“En vuestro país conviven en la concordia diversas opciones sociales y políticas, y grupos que profesan diferentes creencias religiosas; todo ello en un clima favorable de respeto y tolerancia. Es bien conocido, y me es grato subrayarlo, que los uruguayos sois un pueblo de corazón, que sabe querer y valorar la amistad. Por eso, estoy seguro de que también vosotros sabréis entender mis palabras, palabras de amigo y de Padre, que a todos respeta y a todos quiere”.
Juan Pablo II, saludo al pueblo uruguayo, 31 de marzo de 1987.
La Beatificación de Jacinto Vera será uno de los sucesos más trascendentes de la historia de la Iglesia nacional. Y debería ser un motivo de orgullo, no sólo para la comunidad católica de nuestro país, sino también para nuestra ciudadanía en general. Porque más allá de los conflictos que se originaron en el siglo XIX entre la Iglesia y el Estado, lo importante a destacar es la labor de la Iglesia desde los tiempos de Dámaso Antonio Larrañaga, en el proceso de conformación de nuestra nación.
Porque el trabajo de la Iglesia en nuestro territorio no se circunscribió puramente a la prédica de la fe y de la enseñanza religiosa, sino que fue determinante llegando a las poblaciones más desposeídas, no sólo de bienes materiales sino también de bienes espirituales y culturales. Puesto que la construcción de un Estado no se realiza mediante el ejercicio unilateral de una persona o grupo dominante, sino que se desarrolla mediante la tolerancia, el entendimiento, y el valor de las diferencias que enriquecen al pueblo. Y en este proceso no se puede obviar el papel de la Iglesia, que todavía sigue cumpliéndose en distintos sectores de nuestra sociedad, especialmente en barrios carenciados donde esta institución es la única presente.

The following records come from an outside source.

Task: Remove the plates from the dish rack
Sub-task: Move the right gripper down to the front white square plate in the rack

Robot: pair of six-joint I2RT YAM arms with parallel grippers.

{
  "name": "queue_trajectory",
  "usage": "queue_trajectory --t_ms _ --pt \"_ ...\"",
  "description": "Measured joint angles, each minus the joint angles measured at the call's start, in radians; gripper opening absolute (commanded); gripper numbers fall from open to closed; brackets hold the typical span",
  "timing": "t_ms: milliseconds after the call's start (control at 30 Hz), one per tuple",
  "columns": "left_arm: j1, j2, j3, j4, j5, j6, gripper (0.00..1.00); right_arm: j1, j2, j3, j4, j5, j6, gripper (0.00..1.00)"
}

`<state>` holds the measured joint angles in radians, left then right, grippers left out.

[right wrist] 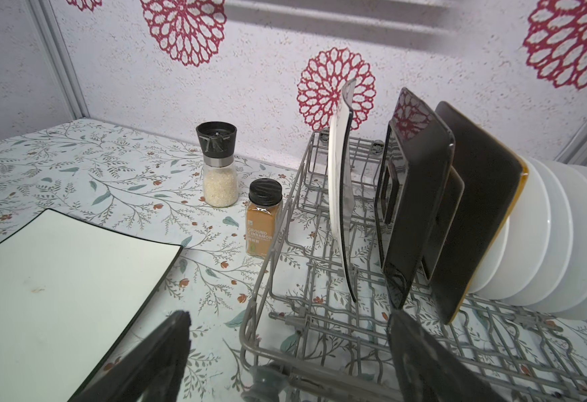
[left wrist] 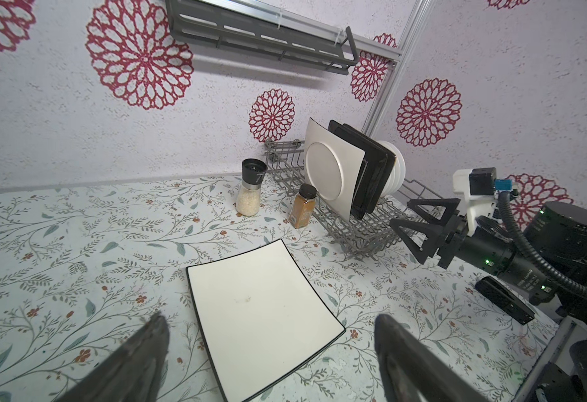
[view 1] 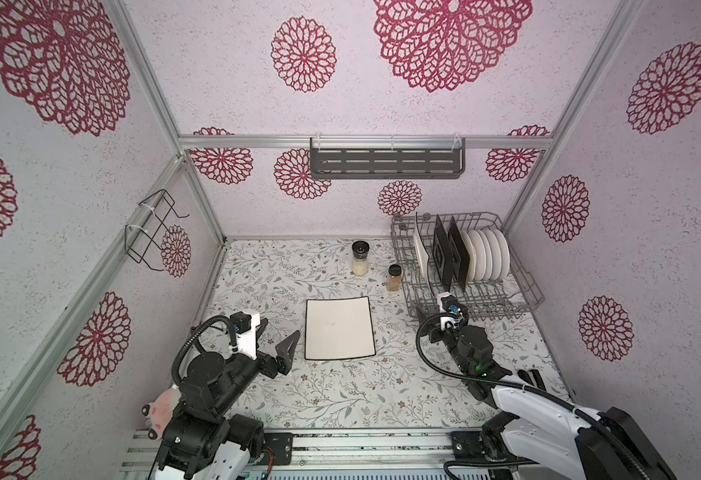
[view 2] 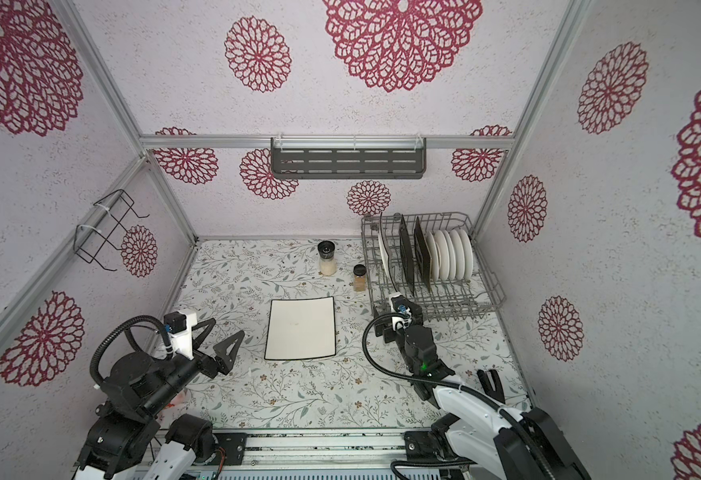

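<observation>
Two cream plates with dark rims logged. The flat cream plate (view 1: 339,328) lies face up in the middle of the table (view 1: 340,395), outside the dish rack (view 1: 490,303). The upright cream plate (right wrist: 335,195) stands on edge between the tines at the rack's left end.

Dish rack sits at the table's far right corner. Contents, left to right in both top views: the upright cream plate, two black square plates (right wrist: 417,209) leaning close together, then a packed row of round white plates (view 1: 490,257).

Just left of the rack:
- grinder (view 1: 359,259), white grains inside
- small jar (view 1: 394,278) labelled ground cinnamon, orange-brown powder inside

Left hand (view 1: 276,337): jaws spread wide, nothing held, just beside the flat cream plate's left edge.

Right hand (left wrist: 420,222): at the rack's near left corner, jaws apart, nothing held.
</observation>
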<state>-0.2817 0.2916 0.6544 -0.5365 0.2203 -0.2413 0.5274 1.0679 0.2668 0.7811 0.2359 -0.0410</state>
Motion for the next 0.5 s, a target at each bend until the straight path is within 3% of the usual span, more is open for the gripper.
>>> queue_trajectory --t_ms 500 --pt "-0.009 0.048 0.000 -0.002 -0.041 0.006 0.94 -0.069 0.290 0.105 0.227 -0.061 0.035 0.87"
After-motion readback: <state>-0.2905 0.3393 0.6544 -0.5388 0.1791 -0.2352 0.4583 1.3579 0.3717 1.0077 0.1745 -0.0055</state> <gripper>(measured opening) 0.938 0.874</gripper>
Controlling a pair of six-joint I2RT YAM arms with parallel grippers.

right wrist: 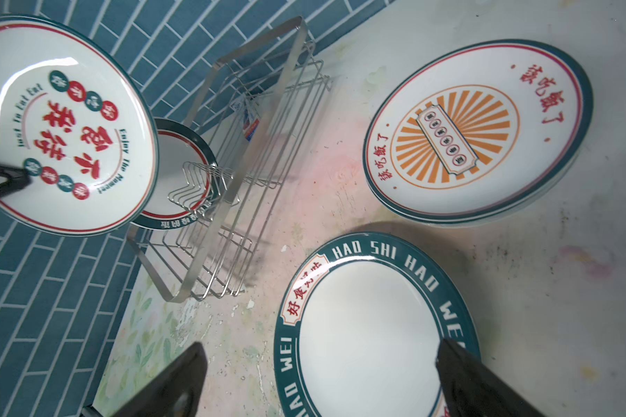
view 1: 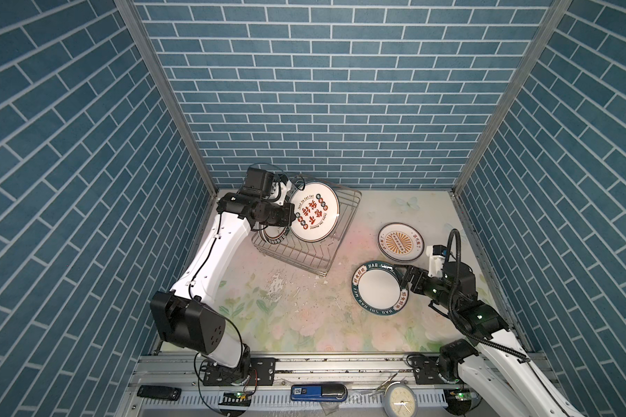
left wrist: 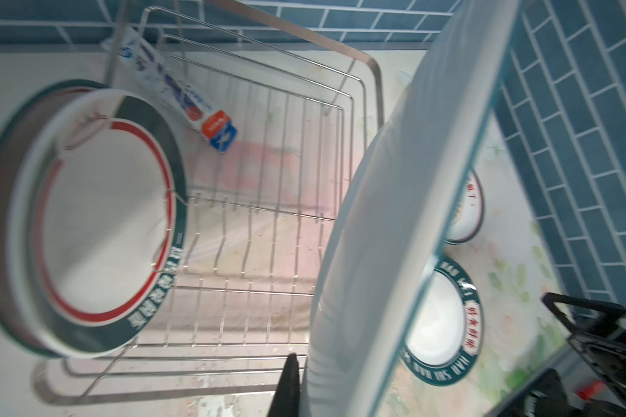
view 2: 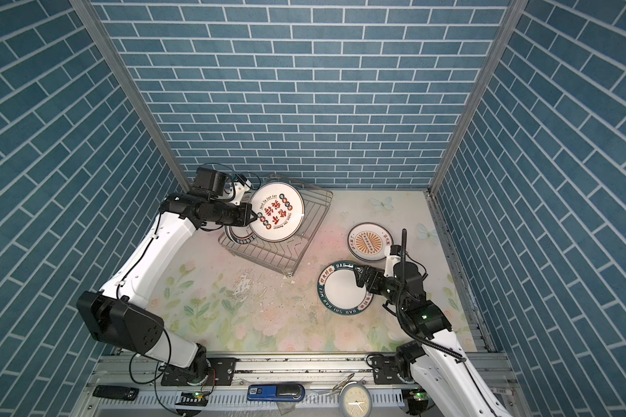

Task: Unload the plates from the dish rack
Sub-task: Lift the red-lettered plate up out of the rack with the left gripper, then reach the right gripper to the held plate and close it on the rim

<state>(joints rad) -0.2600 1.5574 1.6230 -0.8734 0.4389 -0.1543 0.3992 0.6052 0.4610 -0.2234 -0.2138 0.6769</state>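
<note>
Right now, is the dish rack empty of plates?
No, a teal-rimmed plate stands in the dividers of the dish rack; the left tool grips a red-lettered plate.

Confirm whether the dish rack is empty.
Not empty: the dish rack holds upright plates at one end; the left gripper grips a red-lettered plate.

held plate [right wrist: 62, 126]: glazed ceramic look, glossy, bright glare spots
sunburst plate [right wrist: 477, 133]: same glaze, smooth, softer sheen
lettered-rim plate [right wrist: 369, 325]: glossy white centre, smooth printed rim
dish rack [view 1: 306, 258]: bare metal wire, polished silver, flat-strip top rim
rack tag [left wrist: 181, 94]: printed paper or card, slight gloss
table [view 1: 286, 317]: matt floral print, scuffed, flaking patches
walls [view 1: 322, 90]: matt brick-pattern sheet, fine grain
arm covers [view 1: 210, 260]: smooth white plastic; joints black, satin
</note>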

Por ello sorprende la polémica que causó la reanudación de las misas en la capilla del Hospital Viladerbó. Pues no se trata de que, en este caso particular, una institución del Estado se haya dejado permear por la Iglesia, sino más bien de que, en este caso, una institución del Estado ha brindado, opcionalmente para quienes lo desearon, un recurso espiritual y cultural, como lo es una ceremonia eclesiástica. Pero lo más importante de todo es que aquellos individuos que eligieron participar de la ceremonia son personas enfermas, con severos problemas y que en muchísimos casos pertenecen a la franja más carenciada de nuestra sociedad. Para las que celebrar una misa, hacer un taller de arte o realizar un programa de radio son formas no sólo de dispersión sino de contacto con la belleza, con el prójimo, con el espíritu, o con Dios, según sea su creencia.
Vale decir además que esta polémica tampoco contribuye al reconocido clima de tolerancia religiosa que forma parte de nuestra idiosincrasia desde los tiempos artiguistas.
De hecho, quienes hayan estudiado historia nacional saben bien que desde que se forjó nuestra república, la ciudadanía supo articular como ningún otro país de Sudamérica, esta tolerancia religiosa. Pues, personas ilustres de nuestro pasado fueron reputados católicos que también dieron lugar al libre pensamiento. Porque filosóficamente hablando, a principio del siglo XX en el liberalismo uruguayo convivían con igual importancia el teísmo, el deísmo, el agnosticismo y el ateísmo.
El mismísimo J. E. Rodó se declaró liberal y librepensador. Sin embargo, ante el auge del anticlericalismo en su época, se vio en el compromiso de introducir una nota de moderación y sobre todo de tolerancia frente al problema religioso. Esto lo llevó a publicar una carta publicada el 5 de julio de 1906 en La Razón, titulada “Liberalismo y Jacobinismo” contra la expulsión de los crucifijos de los hospitales.
Y cabe recordar que, ya en 1900, había escrito en el Ariel: “… mientras exista en el mundo la posibilidad de disponer dos trozos de madera en forma de cruz, […] la humanidad seguirá creyendo que es el amor el fundamento de todo orden estable y que la superioridad jerárquica en el orden no debe ser sino una superior capacidad de amar”.
Por su parte, Vaz Ferreira que también era liberal y admitía públicamente ser admirador de Jesús y de los Evangelios, expresaba: “La tolerancia es el más noble de los sentimientos, a saber: cuando significa procurar comprender en cuanto sea posible las ideas, los sentimientos y los actos ajenos, respetando aún aquellos actos, sentimientos e ideas que no podemos comprender o compartir”.